**Description of the task:** Beginning at the top of the data below, write out every line exactly until you reach the line with "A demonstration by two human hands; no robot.", and include that line.

**Data block:**
+ + + + +
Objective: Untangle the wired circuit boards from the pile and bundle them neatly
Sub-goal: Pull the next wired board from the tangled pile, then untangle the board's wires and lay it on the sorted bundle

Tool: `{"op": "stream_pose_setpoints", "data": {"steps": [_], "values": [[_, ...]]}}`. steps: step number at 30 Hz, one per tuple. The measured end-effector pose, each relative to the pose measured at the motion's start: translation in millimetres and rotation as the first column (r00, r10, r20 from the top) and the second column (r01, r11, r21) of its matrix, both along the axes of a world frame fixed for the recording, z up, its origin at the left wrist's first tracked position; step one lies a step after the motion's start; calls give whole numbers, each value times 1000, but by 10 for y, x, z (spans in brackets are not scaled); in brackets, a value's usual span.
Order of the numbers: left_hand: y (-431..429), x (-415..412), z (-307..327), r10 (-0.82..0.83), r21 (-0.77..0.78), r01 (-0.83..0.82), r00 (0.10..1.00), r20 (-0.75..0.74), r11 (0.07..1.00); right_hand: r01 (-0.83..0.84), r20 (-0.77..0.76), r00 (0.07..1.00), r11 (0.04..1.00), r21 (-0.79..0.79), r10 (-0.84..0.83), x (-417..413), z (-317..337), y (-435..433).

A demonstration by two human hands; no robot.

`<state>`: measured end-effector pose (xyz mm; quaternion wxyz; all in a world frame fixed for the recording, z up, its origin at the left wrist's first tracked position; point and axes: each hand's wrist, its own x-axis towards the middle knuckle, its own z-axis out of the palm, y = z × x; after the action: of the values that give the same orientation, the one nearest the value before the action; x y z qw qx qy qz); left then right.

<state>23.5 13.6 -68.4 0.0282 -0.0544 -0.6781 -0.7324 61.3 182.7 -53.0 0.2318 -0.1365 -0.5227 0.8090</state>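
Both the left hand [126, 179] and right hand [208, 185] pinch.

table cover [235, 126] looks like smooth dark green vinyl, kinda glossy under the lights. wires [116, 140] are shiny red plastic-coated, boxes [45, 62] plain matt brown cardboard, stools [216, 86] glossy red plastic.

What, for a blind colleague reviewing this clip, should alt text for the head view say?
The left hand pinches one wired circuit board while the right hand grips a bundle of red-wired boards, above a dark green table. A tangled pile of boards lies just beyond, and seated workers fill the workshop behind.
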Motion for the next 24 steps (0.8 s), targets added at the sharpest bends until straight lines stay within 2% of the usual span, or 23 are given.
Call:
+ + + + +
**Exercise result:**
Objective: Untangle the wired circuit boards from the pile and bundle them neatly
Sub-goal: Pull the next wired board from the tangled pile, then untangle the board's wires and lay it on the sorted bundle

Tool: `{"op": "stream_pose_setpoints", "data": {"steps": [_], "values": [[_, ...]]}}`. steps: step number at 30 Hz, one per tuple. The measured end-effector pose, each relative to the pose measured at the motion's start: translation in millimetres and rotation as the first column (r00, r10, r20 from the top) and the second column (r01, r11, r21) of its matrix, both along the axes of a world frame fixed for the recording, z up, its origin at the left wrist's first tracked position; step one lies a step after the motion's start; calls give whole numbers, each value times 1000, but by 10 for y, x, z (spans in brackets are not scaled); in brackets, a value's usual span.
Order of the numbers: left_hand: y (-431..429), x (-415..412), z (-307..327), r10 (-0.82..0.83), r21 (-0.77..0.78), r01 (-0.83..0.82), r00 (0.10..1.00), r20 (-0.75..0.74), r11 (0.07..1.00); right_hand: r01 (-0.83..0.84), r20 (-0.77..0.76), r00 (0.07..1.00), r11 (0.04..1.00), r21 (-0.79..0.79), r10 (-0.84..0.83), x (-417..413), z (-317..337), y (-435..433).

A demonstration by two human hands; no robot.

Nothing remains to add to the answer.